All gene-set enrichment tools compute statistics of whether the overlap among two sets of genes is significant. This is an important feature since it is possible for two lists of genes to have some overlap but such overlap can be due to chance. Computing the statistical significance of overlap among pairs of gene-set lists can be achieved using different contingency table statistics such as Fisher exact, binomial proportions, or Chi-squared tests. These tests compute the probability of finding the same genes in two or more experiments, or in two or more functional categories. The Fisher exact test computes this statistics exactly whereas the binomial proportions or Chi-squared tests are approximations. The goal of applying these tests is to find gene-sets with unexpected significant overlap, an overlap which deviates from what is expected by chance. Regardless of the test used, the results are often similar but are sensitive to list size . Alternatively, in many cases the ranking of genes/proteins identified experimentally is known.
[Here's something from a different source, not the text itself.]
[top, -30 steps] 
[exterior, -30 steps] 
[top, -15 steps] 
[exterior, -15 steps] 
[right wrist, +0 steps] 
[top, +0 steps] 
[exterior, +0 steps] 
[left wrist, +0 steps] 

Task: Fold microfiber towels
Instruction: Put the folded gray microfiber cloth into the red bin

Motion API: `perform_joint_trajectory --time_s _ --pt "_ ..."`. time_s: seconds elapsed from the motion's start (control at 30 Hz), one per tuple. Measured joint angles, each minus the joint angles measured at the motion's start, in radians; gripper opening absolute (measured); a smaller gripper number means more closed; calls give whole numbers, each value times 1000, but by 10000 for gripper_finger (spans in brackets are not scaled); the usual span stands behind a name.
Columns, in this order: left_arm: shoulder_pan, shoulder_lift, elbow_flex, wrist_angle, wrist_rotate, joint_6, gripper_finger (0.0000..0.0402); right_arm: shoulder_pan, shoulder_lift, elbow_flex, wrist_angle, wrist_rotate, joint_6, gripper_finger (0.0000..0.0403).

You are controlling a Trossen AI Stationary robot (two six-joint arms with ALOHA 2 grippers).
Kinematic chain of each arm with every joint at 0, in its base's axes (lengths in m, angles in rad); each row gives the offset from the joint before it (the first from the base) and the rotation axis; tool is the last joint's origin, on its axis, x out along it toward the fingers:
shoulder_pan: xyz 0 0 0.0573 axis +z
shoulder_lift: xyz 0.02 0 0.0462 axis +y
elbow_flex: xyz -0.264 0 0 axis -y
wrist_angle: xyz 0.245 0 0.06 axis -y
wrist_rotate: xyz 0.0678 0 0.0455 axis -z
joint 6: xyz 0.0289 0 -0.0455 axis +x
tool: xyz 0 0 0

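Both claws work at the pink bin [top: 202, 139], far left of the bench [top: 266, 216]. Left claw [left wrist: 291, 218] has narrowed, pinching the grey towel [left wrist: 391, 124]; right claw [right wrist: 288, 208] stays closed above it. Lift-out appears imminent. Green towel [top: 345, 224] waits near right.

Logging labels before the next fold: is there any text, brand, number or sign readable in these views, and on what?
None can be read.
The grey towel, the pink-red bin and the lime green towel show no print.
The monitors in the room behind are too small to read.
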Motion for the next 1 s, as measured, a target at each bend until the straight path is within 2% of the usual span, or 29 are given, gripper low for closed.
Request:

For example, the fold-change or p-value of the observed gene/protein level as it is compared with an experimental control. Hence, several enrichment tools also use non-parametric tests such as Kolmogorov-Smirnov and Wilcoxon tests to compute enrichment with consideration of ranks . For the Lists2Networks system we only implemented the Fisher exact test to compute gene-list enrichment and overlap . The Fisher exact, the binomial proportions, or the Chi-squared tests are based on the null normal distribution assumption which treats gene as independent. Such an assumption is obviously inaccurate but it simplifies the task and capable of producing useful results.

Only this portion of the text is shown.